On the Motivations for Grade Inflation

People often claim that instructors who give inflated grades do so to obtain higher evaluations from their students, but I don’t buy that argument. Sure, the students will happily accept the inflated grades, but they still won’t respect bad instruction and will mostly say so on their end-of-semester course evaluations. The anticipated quid pro quo just doesn’t work very well, perhaps because the instructor has no way of enforcing it.

Instead, I think that instructors give inflated grades to buy peace. The higher the grades an instructor assigns, the less students will complain to the instructor and the easier the instructor’s life will be as a result. Across each campus and society in general, grading is an arms race and no instructor wants to stand out as giving the lowest grades.
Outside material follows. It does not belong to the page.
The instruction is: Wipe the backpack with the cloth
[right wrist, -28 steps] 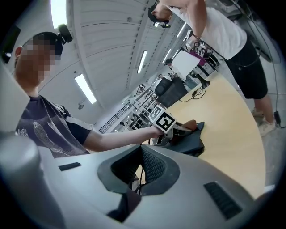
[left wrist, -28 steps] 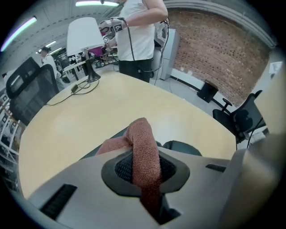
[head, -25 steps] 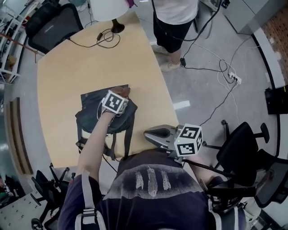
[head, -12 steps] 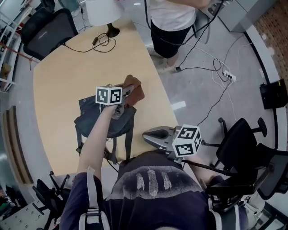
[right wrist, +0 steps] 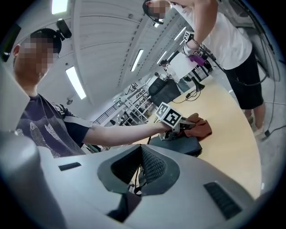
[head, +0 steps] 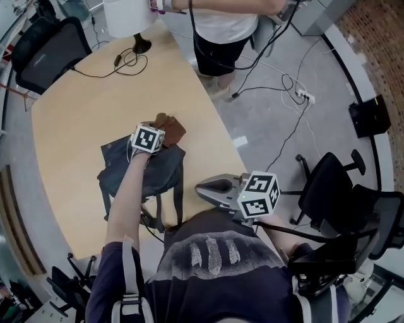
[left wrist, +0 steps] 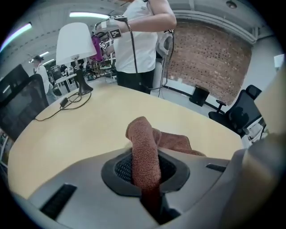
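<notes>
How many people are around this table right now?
2. The camera wearer is at the table's near edge; a standing person is at the far edge, beside the lamp. Others may be hidden outside the views.

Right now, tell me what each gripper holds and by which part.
Left gripper: the brown cloth, a fold pinched between its fingers, the rest bunched ahead. Right gripper: nothing, shut.

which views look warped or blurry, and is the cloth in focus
Head view: sharp, evenly lit, scene bends toward the edges. Left gripper view: round black vignette, cloth crisp, bottom right corner blurred. Right gripper view: same vignette, ceiling lights blown white, backpack small but clear.
</notes>
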Available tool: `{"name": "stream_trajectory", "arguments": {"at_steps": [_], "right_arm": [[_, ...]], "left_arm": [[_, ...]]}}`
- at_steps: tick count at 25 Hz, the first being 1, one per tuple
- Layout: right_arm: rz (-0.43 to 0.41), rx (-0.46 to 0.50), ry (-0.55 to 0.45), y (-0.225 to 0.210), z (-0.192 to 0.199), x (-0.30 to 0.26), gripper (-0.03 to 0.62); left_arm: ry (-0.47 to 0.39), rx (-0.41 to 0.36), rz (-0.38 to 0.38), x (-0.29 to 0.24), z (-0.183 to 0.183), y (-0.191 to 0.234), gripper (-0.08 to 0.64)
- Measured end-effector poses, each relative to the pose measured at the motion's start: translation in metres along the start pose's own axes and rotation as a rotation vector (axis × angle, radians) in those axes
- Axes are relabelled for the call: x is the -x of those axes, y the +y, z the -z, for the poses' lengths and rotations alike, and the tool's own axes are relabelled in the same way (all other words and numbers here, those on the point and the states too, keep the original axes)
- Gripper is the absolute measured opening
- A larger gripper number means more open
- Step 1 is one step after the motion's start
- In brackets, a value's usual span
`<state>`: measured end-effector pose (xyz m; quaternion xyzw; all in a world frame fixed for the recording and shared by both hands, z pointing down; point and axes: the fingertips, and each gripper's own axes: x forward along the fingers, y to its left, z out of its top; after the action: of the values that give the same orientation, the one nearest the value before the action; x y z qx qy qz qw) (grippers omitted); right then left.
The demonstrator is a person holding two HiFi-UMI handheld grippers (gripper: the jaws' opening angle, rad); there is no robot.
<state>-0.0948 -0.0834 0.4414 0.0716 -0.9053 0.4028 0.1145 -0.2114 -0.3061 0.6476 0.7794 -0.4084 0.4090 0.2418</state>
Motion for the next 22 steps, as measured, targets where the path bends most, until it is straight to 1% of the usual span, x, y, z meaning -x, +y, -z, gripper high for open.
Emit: {"name": "stream_trajectory", "arguments": {"at_steps": [1, 3, 4, 7, 10, 12, 13, 15, 16, 17, 19, 20, 22], "right_arm": [[0.003, 0.001, -0.002, 0.001, -0.001, 0.000, 0.002], [0.009, 0.001, -0.004, 0.001, -0.002, 0.001, 0.002], [0.010, 0.000, -0.003, 0.001, -0.002, -0.001, 0.002], [0.013, -0.001, 0.003, 0.002, -0.001, -0.008, 0.002], [0.007, 0.003, 0.010, 0.006, -0.002, -0.019, 0.002], [-0.004, 0.008, 0.010, 0.010, -0.004, -0.029, 0.002], [-0.010, 0.011, 0.009, 0.011, -0.005, -0.035, 0.002], [-0.026, 0.021, 0.014, 0.014, -0.008, -0.048, 0.002], [-0.035, 0.024, 0.020, 0.016, -0.009, -0.054, 0.002], [-0.042, 0.024, 0.028, 0.018, -0.009, -0.058, 0.002], [-0.043, 0.017, 0.038, 0.021, -0.008, -0.062, 0.002], [-0.038, 0.013, 0.039, 0.022, -0.008, -0.063, 0.002], [-0.029, 0.014, 0.039, 0.023, -0.008, -0.065, 0.002]], "left_arm": [[0.023, -0.013, -0.022, 0.003, 0.004, 0.007, 0.055], [0.078, -0.064, -0.085, 0.011, 0.016, 0.027, 0.054], [0.088, -0.072, -0.100, 0.016, 0.024, 0.036, 0.054], [0.063, -0.034, -0.092, 0.026, 0.048, 0.052, 0.054], [0.052, -0.050, -0.100, 0.035, 0.060, 0.060, 0.055], [0.057, -0.048, -0.122, 0.044, 0.067, 0.070, 0.054], [0.074, -0.047, -0.155, 0.050, 0.074, 0.082, 0.055], [0.134, -0.038, -0.253, 0.069, 0.101, 0.114, 0.055], [0.147, -0.017, -0.278, 0.079, 0.114, 0.125, 0.054], [0.132, 0.010, -0.271, 0.087, 0.120, 0.128, 0.055], [0.067, 0.052, -0.214, 0.092, 0.122, 0.125, 0.055], [0.055, 0.069, -0.201, 0.092, 0.125, 0.127, 0.054], [0.052, 0.117, -0.200, 0.094, 0.134, 0.136, 0.054]]}}
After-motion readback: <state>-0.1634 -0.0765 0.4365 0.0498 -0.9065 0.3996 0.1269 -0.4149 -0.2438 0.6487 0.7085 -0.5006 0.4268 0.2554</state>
Apart from a few curmudgeons who relish being hardnoses and intimidate their students, the harsh graders will end up enduring lots of student complaints about lower-than-expected grades.
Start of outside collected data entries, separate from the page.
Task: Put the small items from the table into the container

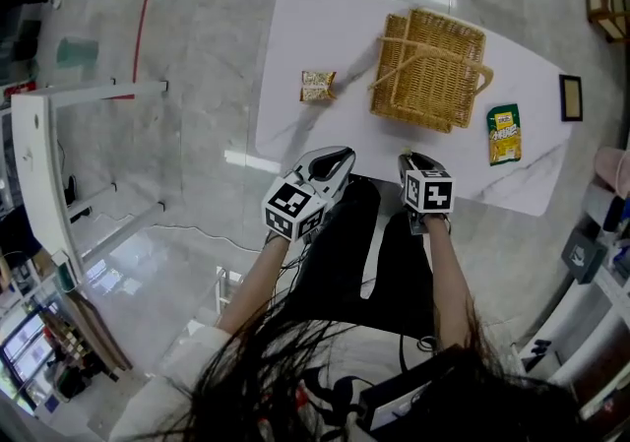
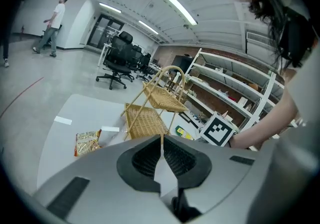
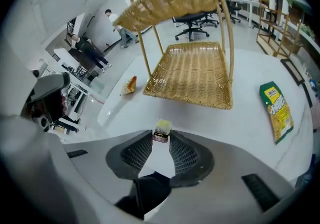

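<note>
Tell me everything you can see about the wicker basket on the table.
The wicker basket is woven from tan, straw-coloured cane. It has a shallow rectangular lower tray and a second woven layer held above it on thin cane uprights. It stands upright on the white table, toward the far side. The lower tray looks empty; what the upper layer holds cannot be seen. Only the table touches it: a green packet lies apart on one side, a small snack packet apart on the other.
</note>
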A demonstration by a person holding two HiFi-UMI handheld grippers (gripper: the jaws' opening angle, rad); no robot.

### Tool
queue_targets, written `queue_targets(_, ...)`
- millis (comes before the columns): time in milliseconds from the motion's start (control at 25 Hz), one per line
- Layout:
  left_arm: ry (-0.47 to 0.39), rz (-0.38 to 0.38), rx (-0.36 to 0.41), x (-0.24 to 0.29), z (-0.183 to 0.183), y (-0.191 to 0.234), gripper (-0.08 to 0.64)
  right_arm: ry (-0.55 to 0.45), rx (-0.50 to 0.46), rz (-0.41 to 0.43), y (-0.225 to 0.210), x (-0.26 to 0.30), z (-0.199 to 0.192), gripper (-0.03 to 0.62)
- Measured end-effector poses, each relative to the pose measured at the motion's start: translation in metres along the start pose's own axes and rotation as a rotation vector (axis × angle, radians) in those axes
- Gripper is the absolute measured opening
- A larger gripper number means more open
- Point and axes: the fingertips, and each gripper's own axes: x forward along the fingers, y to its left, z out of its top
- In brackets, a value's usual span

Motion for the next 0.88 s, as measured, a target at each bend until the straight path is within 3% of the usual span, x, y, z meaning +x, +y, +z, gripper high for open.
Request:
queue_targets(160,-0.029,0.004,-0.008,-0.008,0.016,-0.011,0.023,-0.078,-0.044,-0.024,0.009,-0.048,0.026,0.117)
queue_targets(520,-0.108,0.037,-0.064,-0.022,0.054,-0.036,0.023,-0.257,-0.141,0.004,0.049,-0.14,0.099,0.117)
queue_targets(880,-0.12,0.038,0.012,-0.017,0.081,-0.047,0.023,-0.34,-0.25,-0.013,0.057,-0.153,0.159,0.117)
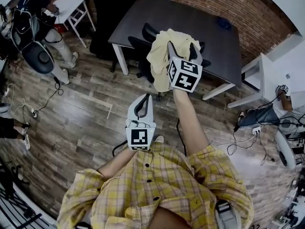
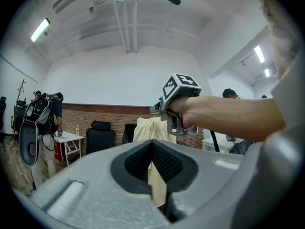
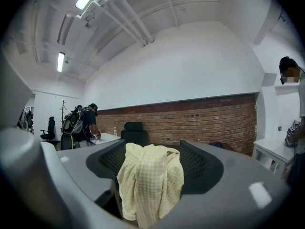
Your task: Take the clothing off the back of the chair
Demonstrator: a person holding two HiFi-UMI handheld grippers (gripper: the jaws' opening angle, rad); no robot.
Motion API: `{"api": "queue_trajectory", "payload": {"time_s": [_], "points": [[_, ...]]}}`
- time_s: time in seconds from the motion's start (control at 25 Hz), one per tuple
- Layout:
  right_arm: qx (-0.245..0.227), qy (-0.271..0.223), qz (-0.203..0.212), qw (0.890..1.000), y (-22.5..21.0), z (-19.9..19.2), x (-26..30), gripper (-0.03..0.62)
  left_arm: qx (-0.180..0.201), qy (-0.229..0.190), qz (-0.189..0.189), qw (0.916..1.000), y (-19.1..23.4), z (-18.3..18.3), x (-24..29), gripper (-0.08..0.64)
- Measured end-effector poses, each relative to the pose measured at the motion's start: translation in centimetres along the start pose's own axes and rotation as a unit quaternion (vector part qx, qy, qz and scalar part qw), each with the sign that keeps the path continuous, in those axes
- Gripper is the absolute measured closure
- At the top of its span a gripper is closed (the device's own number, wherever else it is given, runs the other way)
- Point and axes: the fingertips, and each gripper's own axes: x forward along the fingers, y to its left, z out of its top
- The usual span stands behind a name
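1 yellow shirt (image 1: 159, 56), 2 grippers (image 1: 142, 98) (image 1: 181, 46), 1 dark tbl (image 1: 181, 18)

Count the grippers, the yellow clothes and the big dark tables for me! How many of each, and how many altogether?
Hand-held grippers: 2, the left hand-held gripper and the right hand-held gripper
Pale yellow checked garment: 1
Dark table: 1
Total: 4

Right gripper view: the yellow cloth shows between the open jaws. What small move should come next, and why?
Probably ease the right gripper a little forward, then close it on the yellow cloth. Its jaws stand wide apart with the cloth framed between them, but the pads do not appear to press it yet.
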Motion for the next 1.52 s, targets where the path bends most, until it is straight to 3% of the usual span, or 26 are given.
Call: {"api": "queue_trajectory", "payload": {"time_s": [0.52,1.04,1.32,1.52], "points": [[0.006,0.007,-0.001,1.000,-0.6,-1.5,3.1,0.242,0.007,0.001,0.000,1.0000,-0.2,0.1,0.7,0.560],[-0.023,0.018,-0.008,1.000,-0.8,-3.5,5.1,0.257,0.007,0.003,0.001,1.0000,-0.3,-0.1,0.5,0.560],[-0.031,0.011,0.002,0.999,-0.3,-3.5,5.4,0.283,0.012,0.003,0.000,0.9999,-0.2,0.0,0.2,0.560],[-0.039,0.006,0.009,0.999,0.2,-3.4,5.4,0.339,0.011,-0.012,0.002,0.9999,-0.3,0.7,0.0,0.560]]}}
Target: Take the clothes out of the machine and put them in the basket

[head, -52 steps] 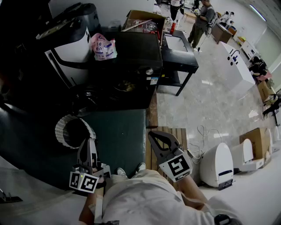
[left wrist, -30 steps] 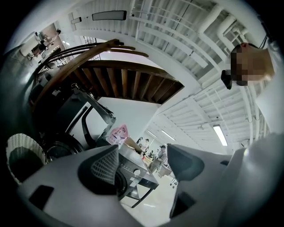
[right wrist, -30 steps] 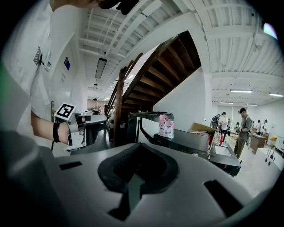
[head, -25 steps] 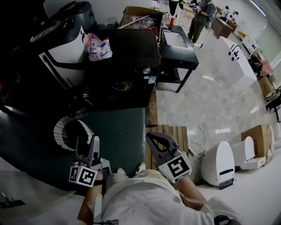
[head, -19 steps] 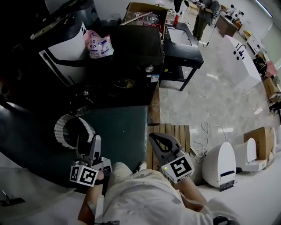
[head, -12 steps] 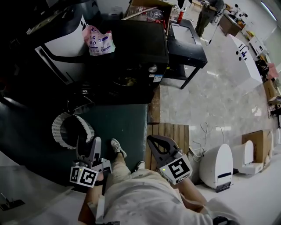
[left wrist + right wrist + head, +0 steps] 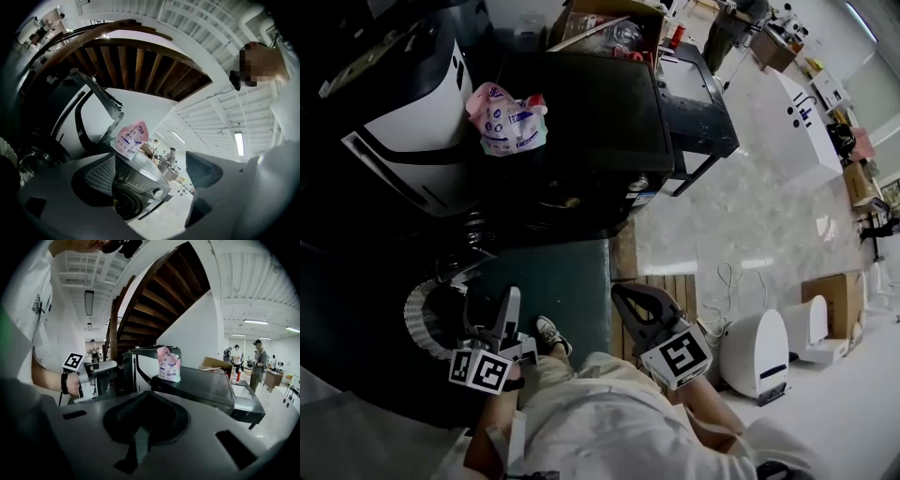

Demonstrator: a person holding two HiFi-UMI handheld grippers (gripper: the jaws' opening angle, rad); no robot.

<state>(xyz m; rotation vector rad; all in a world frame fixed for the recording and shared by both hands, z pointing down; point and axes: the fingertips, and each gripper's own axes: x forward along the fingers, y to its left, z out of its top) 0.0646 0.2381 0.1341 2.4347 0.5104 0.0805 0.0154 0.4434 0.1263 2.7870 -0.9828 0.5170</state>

Instructors have every incentive to give their students artificially high grades. They get peace and they may even get some measure of vacuous popularity. The same goes for departments and even for entire schools. Since giving a B or C risks conflict and discord, why give anything less than an A? In a world where normative data are secret, there is simply no direct cost to giving high grades; it’s a free lunch! Of course, there is a small indirect cost to inflating grades. When everyone gets A-range grades, there is no dynamic range left and all classes become essentially pass-fail: an A is passing and every other grade is failure.

There is a simple way to stop this arms race: publish normative data. In other words, let the whole world know the average grade in every class, every department, and every school. Apart from having to meet FERPA requirements (student privacy), this disclosure would eliminate most incentives for giving steadily higher grades. An instructor would no longer be able to buy peace with inflated grades. Suddenly instructors would be able to use the whole range of grades again to truly distinguish the excellent from the middling from the mediocre. If it were widely known that the average grade in a particular class was a C, a student could once again be proud of getting a B. And if an instructor really felt that all of the students in a class deserved A grades, let that instructor defend that belief as part of the normative data.
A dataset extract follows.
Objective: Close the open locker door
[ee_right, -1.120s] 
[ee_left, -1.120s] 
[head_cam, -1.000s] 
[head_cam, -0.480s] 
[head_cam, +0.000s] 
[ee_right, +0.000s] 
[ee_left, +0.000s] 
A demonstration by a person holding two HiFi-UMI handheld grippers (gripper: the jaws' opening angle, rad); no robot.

In any case, no one should ever take a student’s grades too seriously. I’ve learned from long experience just how hard it is to assign meaningful grades, even though I teach a physical science with relatively little room for subjectivity. Students are so different how they think and learn that it’s hard to use a one-dimensional measure to represent a multi-dimensional educational process. Personally, I need a broad dynamic range just to limit the effects of measurement errors. For twenty years, I’ve kept my average grade at a B and made good use of the whole spectrum from A+ down to F. Because of how challenging it is to measure student performance meaningfully, I can’t claim that there is any significant distinction between students whose grades differ by a minor step (e.g., between a B+ and an A-). I think, however, that there is a real distinction between those whose grades differ by major grade steps (e.g., between a B and an A).

Finally, I hope that everyone who encounters my former students will look beyond grades to see for themselves what those students have learned and what they now know. Education isn’t meant to be a hazing or weeding out ritual; it should teach something. Student should emerge from school with something wonderful between their ears and it should show. If it doesn’t, what have we been doing?